It’s not your Mommas workforce.
Gone is the day of working at home means you are a humbled housewife.
Some of us get up in the morning, wearing our comfys, our bunny slippers, rollers in our hair, wander out into the kitchen, pour a cup of joe (if we are lucky, its fresh, not 2-days old), plant it in front of our computers and get to work. We network, we video phone and negotiate contracts, we seek the advice of our associates and give advice to our clientele. We work at home.
Some do all of the above and create masterpieces, works of art, all with baked goods.
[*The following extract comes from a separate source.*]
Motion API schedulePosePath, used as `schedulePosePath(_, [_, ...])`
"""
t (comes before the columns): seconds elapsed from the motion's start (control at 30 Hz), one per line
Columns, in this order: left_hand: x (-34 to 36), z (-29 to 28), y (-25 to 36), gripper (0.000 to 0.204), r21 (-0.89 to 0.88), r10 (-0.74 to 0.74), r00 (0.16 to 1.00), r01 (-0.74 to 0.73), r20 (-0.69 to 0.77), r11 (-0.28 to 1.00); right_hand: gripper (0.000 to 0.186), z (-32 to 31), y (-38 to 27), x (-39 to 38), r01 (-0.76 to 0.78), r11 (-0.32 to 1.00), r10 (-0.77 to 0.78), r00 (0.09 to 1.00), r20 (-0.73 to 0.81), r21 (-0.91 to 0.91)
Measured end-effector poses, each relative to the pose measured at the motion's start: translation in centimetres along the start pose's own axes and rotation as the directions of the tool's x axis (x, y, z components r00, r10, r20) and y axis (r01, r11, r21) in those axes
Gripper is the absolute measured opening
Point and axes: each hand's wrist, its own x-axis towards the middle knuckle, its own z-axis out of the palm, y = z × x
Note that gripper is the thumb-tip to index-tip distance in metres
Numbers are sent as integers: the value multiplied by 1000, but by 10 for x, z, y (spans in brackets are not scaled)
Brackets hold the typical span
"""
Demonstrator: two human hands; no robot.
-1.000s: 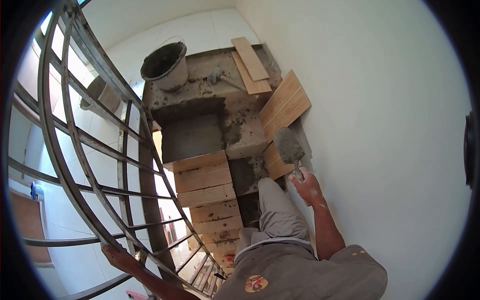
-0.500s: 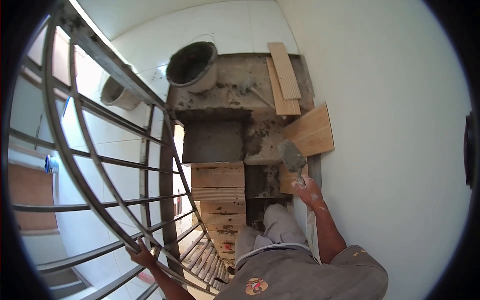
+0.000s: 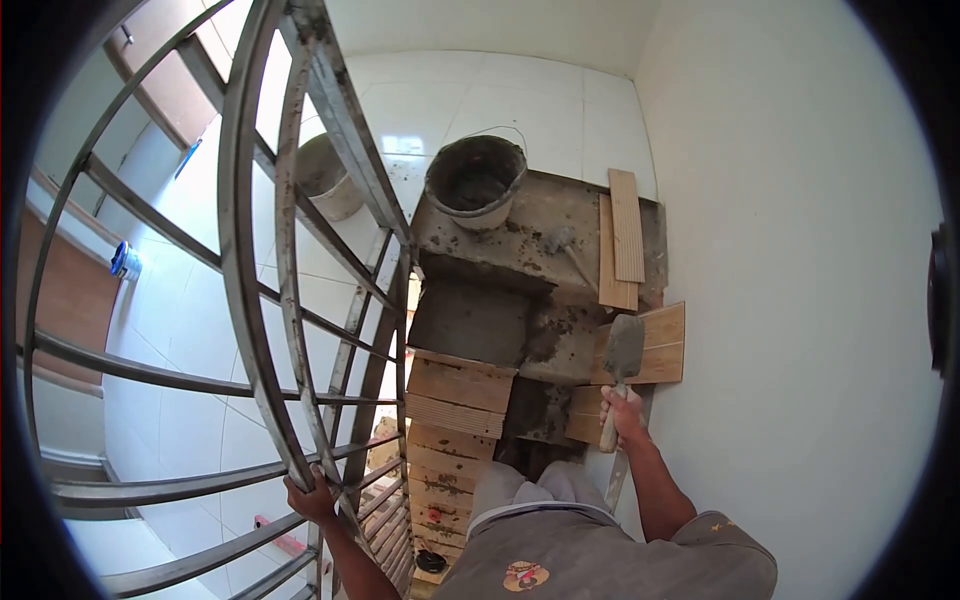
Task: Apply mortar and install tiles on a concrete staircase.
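Grey-bladed, the trowel (image 3: 624,352) points up the stairs, its handle gripped in the person's right hand (image 3: 627,416), over by the wood-patterned planks (image 3: 662,342) near the white wall (image 3: 790,300); their left hand (image 3: 312,497) is closed around the metal railing (image 3: 236,220), and ahead I see a dark-rimmed bucket (image 3: 475,190) standing on rough concrete (image 3: 562,205)

We can read no words or numbers here. On the chest of the grey-brown shirt (image 3: 600,545) we see a printed emblem (image 3: 525,577), rounded and orange-toned, its details too small for us to make out. Small yellow stars (image 3: 717,527) mark the right sleeve (image 3: 738,548).
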Motion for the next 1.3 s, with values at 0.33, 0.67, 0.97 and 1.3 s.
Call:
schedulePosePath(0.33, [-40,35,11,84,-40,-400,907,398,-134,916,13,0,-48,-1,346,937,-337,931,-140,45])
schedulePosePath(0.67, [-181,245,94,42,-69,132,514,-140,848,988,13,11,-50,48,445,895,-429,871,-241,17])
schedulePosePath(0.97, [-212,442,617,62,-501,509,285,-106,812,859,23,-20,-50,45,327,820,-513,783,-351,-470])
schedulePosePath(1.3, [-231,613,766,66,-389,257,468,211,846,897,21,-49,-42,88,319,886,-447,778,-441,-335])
Cakes and cupcakes, and cookies and other should- be- illegal- in- 48- states kind of fattening goodness.
Some do ALL of that and MORE. We call them…Mothers.
No longer are you delegated to get up at 0’dark 30, spend hours upon hours making yourself look presentable to high tale it out of the house to sit behind a desk for 9 hours. You can do it all from the comfort of your couch. Or your Lazyboy. Or heck, your bed. AND you can poop in private.
5.6 million women in the US are working stay at home moms. According to the 2002 US SBA report, Women-owned firms accounted for 6.5 percent of total employment in U.S. firms.
To me, this screams “WE can do ANYTHING!”. We are able to keep a (fairly) clean house, raise (fairly) well-behaved and well-rounded children, maintain a (sane) albeit healthy marriage AND work, go to school…etc.
In the famous words of a good friend and fellow working woman, Cassi (and every parent/guidance counselor and HR manager you have ever come across) “Dress for the job you want, not the job you have…”
I want to be Samantha from Bewitched. I somehow don’t see me wearing a mini dress and gogo boots anytime soon, tho.
be successful at whatever you do, wherever you do it, wearing whatever you please. It’s all in your frame of mind. If you are positive about your life and who you are, how could you not be?
But, if you long to be, or are currently a fry cook…Don’t do it naked.